I'm interested in finding
$$\sum_{k=0}^m \binom{n}{k}, \quad m<n$$
which form rows of Pascal's triangle. Surely $\sum\limits_{k=0}^n \binom{k}{m}$ using addition formula, but the one above involves hypergeometric functions and I don't know how to approach it.
EDIT: if possible, please don't solve it, just a few hints will do.
Best Answer
There really isn't a closed-form expression for the partial row sums of Pascal's triangle. The expression I imagine you're getting, $$\sum_{k=0}^m \binom{n}{k} = 2^n - \binom{n}{m+1} {}_2F_1(1,m+1-n;m+2;-1),$$ isn't really a closed-form; it's just the original sum expressed differently. (One of the answers to the MO question mentioned above by anon says this as well.)
So, why is this?
(In what follows, the original version contained a partial explanation, as the OP merely wanted hints. Now that the OP has completed the derivation for him/herself, I'm giving the full argument.)
We have $$ \binom{n}{m+1} {}_2F_1(1,m+1-n;m+2;-1) = \binom{n}{m+1} \sum_{k=0}^{\infty} \frac{1^{\overline{k}} (m+1-n)^{\overline{k}} (-1)^k}{(m+2)^{\overline{k}} k!}$$ $$= \binom{n}{m+1} \left[ 1 - \frac{1(m+1-n)}{(m+2)1} + \frac{2!(m+1-n)(m+2-n)}{(m+2)(m+3)2!} \mp \cdots \right]$$ $$= \frac{n!}{(m+1)!(n-m-1)!} \left[ 1 + \frac{n-m-1}{m+2} + \frac{(n-m-1)(n-m-2)}{(m+2)(m+3)} + \cdots \right]$$ $$= \binom{n}{m+1} + \binom{n}{m+2} + \binom{n}{m+3} + \cdots $$ $$= \sum_{k=m+1}^n \binom{n}{k}.$$
Thus $$\sum_{k=0}^m \binom{n}{k} = 2^n - \binom{n}{m+1} {}_2F_1(1,m+1-n;m+2;-1)$$ is just a rewrite of the original sum (together with the fact that $\sum_{k=0}^n\binom{n}{k} = 2^n$).

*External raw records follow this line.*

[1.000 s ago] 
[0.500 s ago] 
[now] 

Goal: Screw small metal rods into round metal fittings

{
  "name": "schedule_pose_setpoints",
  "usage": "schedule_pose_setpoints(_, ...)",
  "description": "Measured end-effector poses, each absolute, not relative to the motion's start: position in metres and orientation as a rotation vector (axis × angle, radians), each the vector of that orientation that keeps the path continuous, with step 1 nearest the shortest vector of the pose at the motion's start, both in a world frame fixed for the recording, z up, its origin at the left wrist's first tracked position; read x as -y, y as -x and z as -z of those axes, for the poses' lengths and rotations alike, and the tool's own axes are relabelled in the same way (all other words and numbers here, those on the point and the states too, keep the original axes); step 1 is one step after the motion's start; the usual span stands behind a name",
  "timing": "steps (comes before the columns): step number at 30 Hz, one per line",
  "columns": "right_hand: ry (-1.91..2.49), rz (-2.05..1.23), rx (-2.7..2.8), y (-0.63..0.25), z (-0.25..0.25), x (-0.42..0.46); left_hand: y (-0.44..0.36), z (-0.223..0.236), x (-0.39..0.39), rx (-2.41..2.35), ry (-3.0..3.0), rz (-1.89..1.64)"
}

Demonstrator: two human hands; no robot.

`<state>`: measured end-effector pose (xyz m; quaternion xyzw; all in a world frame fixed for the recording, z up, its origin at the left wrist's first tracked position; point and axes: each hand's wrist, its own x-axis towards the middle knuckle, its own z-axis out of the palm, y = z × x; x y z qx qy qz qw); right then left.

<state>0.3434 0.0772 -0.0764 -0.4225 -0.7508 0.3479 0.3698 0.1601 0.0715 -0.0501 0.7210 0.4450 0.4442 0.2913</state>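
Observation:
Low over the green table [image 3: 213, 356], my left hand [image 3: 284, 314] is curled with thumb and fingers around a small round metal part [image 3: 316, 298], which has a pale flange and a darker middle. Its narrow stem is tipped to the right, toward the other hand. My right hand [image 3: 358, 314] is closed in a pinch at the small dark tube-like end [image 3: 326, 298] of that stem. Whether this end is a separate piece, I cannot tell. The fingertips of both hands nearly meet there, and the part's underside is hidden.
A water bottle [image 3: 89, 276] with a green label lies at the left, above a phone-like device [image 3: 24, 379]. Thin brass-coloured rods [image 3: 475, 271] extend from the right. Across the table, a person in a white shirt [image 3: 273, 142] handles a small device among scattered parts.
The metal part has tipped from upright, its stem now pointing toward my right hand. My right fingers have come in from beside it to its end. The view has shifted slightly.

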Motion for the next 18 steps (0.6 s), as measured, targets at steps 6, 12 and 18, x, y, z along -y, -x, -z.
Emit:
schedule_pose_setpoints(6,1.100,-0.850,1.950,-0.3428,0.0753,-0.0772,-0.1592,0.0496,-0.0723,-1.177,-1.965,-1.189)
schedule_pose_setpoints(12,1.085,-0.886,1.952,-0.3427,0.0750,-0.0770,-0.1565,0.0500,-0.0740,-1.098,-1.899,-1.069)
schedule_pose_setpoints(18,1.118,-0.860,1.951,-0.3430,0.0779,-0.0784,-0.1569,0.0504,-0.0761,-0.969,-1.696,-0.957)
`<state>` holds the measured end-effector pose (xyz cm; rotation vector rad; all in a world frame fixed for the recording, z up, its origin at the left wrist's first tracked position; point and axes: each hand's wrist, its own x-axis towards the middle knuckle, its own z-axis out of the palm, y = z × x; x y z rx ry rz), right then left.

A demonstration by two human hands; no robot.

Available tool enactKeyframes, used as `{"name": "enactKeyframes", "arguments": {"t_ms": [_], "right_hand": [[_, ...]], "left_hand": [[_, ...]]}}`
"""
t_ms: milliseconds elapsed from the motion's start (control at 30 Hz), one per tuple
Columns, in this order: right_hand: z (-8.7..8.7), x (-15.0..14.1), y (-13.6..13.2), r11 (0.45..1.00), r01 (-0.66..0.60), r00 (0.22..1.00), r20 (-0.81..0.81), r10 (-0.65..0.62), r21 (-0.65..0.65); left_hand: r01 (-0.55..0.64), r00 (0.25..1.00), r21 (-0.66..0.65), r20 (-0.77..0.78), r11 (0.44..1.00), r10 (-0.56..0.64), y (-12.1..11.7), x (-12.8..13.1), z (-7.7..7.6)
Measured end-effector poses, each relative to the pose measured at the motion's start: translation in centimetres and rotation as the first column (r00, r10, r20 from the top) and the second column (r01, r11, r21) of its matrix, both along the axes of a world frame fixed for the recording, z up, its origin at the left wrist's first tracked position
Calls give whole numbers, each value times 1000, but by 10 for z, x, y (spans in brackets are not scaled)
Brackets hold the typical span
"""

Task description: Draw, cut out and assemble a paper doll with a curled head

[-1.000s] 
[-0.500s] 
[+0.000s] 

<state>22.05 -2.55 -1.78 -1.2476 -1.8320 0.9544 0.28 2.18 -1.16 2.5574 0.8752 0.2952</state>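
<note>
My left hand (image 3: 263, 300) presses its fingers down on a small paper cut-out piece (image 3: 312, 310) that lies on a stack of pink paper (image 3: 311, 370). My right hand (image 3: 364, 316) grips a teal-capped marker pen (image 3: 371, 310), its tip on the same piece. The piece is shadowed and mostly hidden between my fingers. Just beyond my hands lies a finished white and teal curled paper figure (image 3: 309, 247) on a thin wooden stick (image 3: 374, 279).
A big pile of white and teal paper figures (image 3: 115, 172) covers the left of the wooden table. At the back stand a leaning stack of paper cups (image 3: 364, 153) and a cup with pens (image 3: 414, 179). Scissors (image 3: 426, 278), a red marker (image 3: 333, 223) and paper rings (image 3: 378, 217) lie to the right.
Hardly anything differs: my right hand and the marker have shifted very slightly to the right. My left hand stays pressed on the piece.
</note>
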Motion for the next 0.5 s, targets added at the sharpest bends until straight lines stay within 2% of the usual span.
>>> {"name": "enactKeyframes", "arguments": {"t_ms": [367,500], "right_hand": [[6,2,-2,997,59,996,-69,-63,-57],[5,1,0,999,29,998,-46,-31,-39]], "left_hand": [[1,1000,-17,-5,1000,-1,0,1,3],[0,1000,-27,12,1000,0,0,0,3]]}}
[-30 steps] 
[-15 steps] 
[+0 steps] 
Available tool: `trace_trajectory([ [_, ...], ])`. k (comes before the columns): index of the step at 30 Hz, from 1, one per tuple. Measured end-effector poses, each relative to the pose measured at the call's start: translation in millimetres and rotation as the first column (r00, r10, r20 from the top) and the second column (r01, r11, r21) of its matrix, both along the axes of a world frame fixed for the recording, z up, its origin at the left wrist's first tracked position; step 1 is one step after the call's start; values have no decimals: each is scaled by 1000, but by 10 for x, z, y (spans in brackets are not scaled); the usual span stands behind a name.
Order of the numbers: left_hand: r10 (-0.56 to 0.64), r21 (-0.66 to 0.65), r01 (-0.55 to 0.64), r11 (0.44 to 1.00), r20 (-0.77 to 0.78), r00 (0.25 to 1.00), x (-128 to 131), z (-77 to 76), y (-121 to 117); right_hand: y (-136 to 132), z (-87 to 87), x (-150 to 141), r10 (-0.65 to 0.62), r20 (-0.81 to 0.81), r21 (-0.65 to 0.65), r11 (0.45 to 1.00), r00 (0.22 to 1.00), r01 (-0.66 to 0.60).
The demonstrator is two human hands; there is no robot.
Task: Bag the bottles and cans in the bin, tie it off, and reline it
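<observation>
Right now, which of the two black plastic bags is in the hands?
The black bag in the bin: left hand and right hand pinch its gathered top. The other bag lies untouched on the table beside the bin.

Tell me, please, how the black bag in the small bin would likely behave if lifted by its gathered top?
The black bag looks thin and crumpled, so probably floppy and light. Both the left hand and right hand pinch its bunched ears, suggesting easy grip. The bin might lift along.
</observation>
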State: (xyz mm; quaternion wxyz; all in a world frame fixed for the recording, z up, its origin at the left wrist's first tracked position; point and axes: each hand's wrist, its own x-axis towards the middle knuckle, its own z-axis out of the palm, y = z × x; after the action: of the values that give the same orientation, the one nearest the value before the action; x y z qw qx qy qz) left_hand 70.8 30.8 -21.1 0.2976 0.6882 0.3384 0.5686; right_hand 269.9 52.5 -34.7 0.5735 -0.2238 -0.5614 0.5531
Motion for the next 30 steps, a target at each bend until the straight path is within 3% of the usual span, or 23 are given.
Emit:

By the way, Concrete Mathematics spends some time discussing $\sum_{k=0}^m \binom{n}{k}$. On p. 165 they say
Then on p. 228 they discuss the sum again, in the context of Gosper's algorithm for finding partial hypergeometric sums. This gives an explanation for why there is no closed-form, as Gosper's algorithm either finds one or proves that no such one exists.
However, Exercise 9.42 on p. 492 asks to prove the asymptotic formula $$\sum_{k \leq \alpha n} \binom{n}{k} = 2^{n H(\alpha) - \frac{1}{2} \log_2 n + O(1)},$$ where $H(\alpha) = \alpha \log_2 \frac{1}{\alpha} + (1-\alpha) \log_2 (\frac{1}{1-\alpha})$, for $\alpha \leq \frac{1}{2}$.
There is an outline of the proof of this result in the answer section, so you can look that up if you want to see how they obtain it. See also robjohn's comments below.
If $\alpha \geq \frac{1}{2}$, then $$\sum_{k \leq \alpha n} \binom{n}{k} = 2^{n + O(1)},$$ since the sum is bounded above by $2^n$ and below by $2^{n-1}$.
(Page numbers are for the second edition of Concrete Mathematics.)